_What needs to be done_. The answer is to contain only the line containing "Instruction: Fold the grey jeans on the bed" and the lines after it through the last one, each reproduced exactly as it appears below.

•••••

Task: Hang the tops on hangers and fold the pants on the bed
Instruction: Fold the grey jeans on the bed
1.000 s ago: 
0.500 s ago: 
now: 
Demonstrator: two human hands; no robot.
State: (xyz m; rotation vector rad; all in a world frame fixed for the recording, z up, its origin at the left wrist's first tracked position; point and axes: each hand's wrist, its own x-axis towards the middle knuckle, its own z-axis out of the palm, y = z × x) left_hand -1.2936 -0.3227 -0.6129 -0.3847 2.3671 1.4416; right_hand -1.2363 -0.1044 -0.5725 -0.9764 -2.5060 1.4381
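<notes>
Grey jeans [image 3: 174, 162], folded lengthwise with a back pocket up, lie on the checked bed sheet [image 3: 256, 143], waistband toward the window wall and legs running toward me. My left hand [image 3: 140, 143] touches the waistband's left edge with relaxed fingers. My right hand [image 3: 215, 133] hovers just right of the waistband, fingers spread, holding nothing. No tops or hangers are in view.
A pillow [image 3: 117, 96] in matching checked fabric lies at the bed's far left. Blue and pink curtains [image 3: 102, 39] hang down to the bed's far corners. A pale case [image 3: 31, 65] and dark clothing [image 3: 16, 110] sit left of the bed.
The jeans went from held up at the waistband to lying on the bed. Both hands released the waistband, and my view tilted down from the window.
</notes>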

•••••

_Solution to this problem_.
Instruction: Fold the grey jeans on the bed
1.000 s ago: 
0.500 s ago: 
now: 
Demonstrator: two human hands; no robot.
State: (xyz m; rotation vector rad; all in a world frame fixed for the recording, z up, its origin at the left wrist's first tracked position; point and axes: each hand's wrist, its own x-axis towards the middle knuckle, its own z-axis out of the palm, y = z × x) left_hand -1.2936 -0.3227 -0.6129 -0.3847 2.3671 1.4416; right_hand -1.2363 -0.1044 -0.5725 -0.9764 -2.5060 1.4381
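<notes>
Grey jeans [image 3: 174, 162], folded lengthwise with a back pocket up, lie on the checked bed sheet [image 3: 256, 143], waistband toward the window wall and legs running toward me. My left hand [image 3: 140, 143] touches the waistband's left edge with relaxed fingers. My right hand [image 3: 215, 133] hovers just right of the waistband, fingers spread, holding nothing. No tops or hangers are in view.
A pillow [image 3: 117, 96] in matching checked fabric lies at the bed's far left. Blue and pink curtains [image 3: 102, 39] hang down to the bed's far corners. A pale case [image 3: 31, 65] and dark clothing [image 3: 16, 110] sit left of the bed.
The jeans went from held up at the waistband to lying on the bed. Both hands released the waistband, and my view tilted down from the window.
</notes>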

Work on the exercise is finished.